Excursus 6 Research intended to inform learning analytics practice may not necessarily have outcomes which may be clearly defined in advance. Exploration of patterns of study or student success, for example, may lead to interventions which had not been foreseen at the time of seeking initial consent. There is potentially a gap between establishing clear boundaries and trust in terms of purpose and the resulting outcomes in terms of changed practice.

The OU has fairly wide-ranging and well-defined procedures for managing student data for research purposes. However, there is no current formal approvals process for piloting internal projects which involve student data, such as exploratory learning analytics work. Also, there is no formalized process for approving the transfer of an approach based on research (which may have received formal ethics or institutional approvals) into a business as usual approach. There is no recommended guidance to determine whether a particular methodology is robust. Although not consistent, the historical position has been one of assumed consent for both the implementation of new methodologies and consent from students.

The University is beginning to draft a procedure which would work alongside formal policy and approvals processes to be used as guidance for both scholarship work relating to learning analytics and for the transfer of learning analytics research into standard institutional practice. It is likely that the resulting process will not require formal approvals for the application of established methodologies to whole cohorts, but may require staff to seek SRPP approvals for piloting exploratory approaches which treat subsets of students in different ways, such as a/b testing and new predictive modelling approaches. It has been agreed that interventions arising from learning analytics must be part of the student operational record and systems may need amending in order to do this.

Excursus 7 Whilst the purpose and description of interventions themselves may be recorded, it is not currently possible to provide recorded detail at an individual level of the information which triggered that intervention (in the case of predictive models).

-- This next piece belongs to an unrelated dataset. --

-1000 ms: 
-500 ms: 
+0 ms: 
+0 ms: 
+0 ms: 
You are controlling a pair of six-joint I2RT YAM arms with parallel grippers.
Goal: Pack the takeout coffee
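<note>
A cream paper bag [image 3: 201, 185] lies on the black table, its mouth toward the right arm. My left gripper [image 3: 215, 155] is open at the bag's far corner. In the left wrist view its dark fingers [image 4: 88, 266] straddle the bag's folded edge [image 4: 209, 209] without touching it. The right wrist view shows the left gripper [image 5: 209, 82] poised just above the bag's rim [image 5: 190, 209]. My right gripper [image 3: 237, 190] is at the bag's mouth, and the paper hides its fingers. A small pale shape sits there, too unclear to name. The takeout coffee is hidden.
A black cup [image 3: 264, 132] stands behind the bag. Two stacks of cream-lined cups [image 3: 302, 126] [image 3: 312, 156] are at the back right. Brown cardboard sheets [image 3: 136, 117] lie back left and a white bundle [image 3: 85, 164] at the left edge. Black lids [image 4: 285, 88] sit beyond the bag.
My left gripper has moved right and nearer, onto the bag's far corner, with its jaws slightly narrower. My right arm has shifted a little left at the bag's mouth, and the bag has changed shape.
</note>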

In 2014, the OU introduced a new policy relating to the ethical uses of student data for learning analytics. The policy is based on eight underlying principles. The development and release of the policy into the public domain has been supplemented by additional materials available to students to increase transparency. In terms of established learning analytics practice, the University is moving toward a position of informed consent, whereby students have access to disclosure of University data use, and by registering, have granted their consent.

Excursus 8 Informed consent effectively means established practice requires no formal approvals, although there is considerable guidance available to staff to ensure that the constraints of the approach and the dataset are well understood and ethical. Consideration is also being given to development of a comprehensive record of all models and uses of learning analytics. It is fair to say, though, many students will not engage with formal policy prior to or following registration and so will remain largely unaware of the uses of their data.

University of South Africa

The University of South Africa (Unisa) has two main policies which do not refer directly to learning analytics but deal with student data, its analysis, and use. The policies are the Policy on Research Ethics (Unisa 2012) and the Data Privacy Policy of Unisa (2014).

The Policy on Research Ethics (2012) covers the established principles for ethical research by referring to the need to warrant integrity, accountability, and rigor and a commitment espousing “the constitutional values of human dignity, equality, social justice and fairness,” and promoting “the internationally recognised moral principles of autonomy, beneficence, non-maleficence and justice” (p.1).

Excursus 1 To ensure ethical adherence, the Policy applies only to approved research defined as the “systematic investigation aimed at the development of, or contribution to, knowledge” (p.3) which would include the collection and analysis of student data. The Policy clarifies that the researcher must have ethical clearance. Where does this leave educators or support staff who collect and analyze student data? What protection do participants have in research that has not been approved?

In addition, the Policy states, “The publishing of research findings should…not harm research participants” (p.5). While the Policy is concerned about the possible harm triggered by publication of findings, it does not directly address the considerations of the potential harm through operationalizing analyses.

Excursus 2 While it is clear that participants should not be harmed, researchers must take full responsibility and be held accountable for “all aspects and consequences of their research activities” (p.5). This raises four issues: establishing that harm was caused by the implementation of research findings; determining whether changes in practice driven by learning analytics are well understood; limiting harm by the protection of rights and interests, and the privacy and dignity of research participants, especially those who are vulnerable due to ignorance and powerlessness; regarding learning analytics as research, students may be especially vulnerable.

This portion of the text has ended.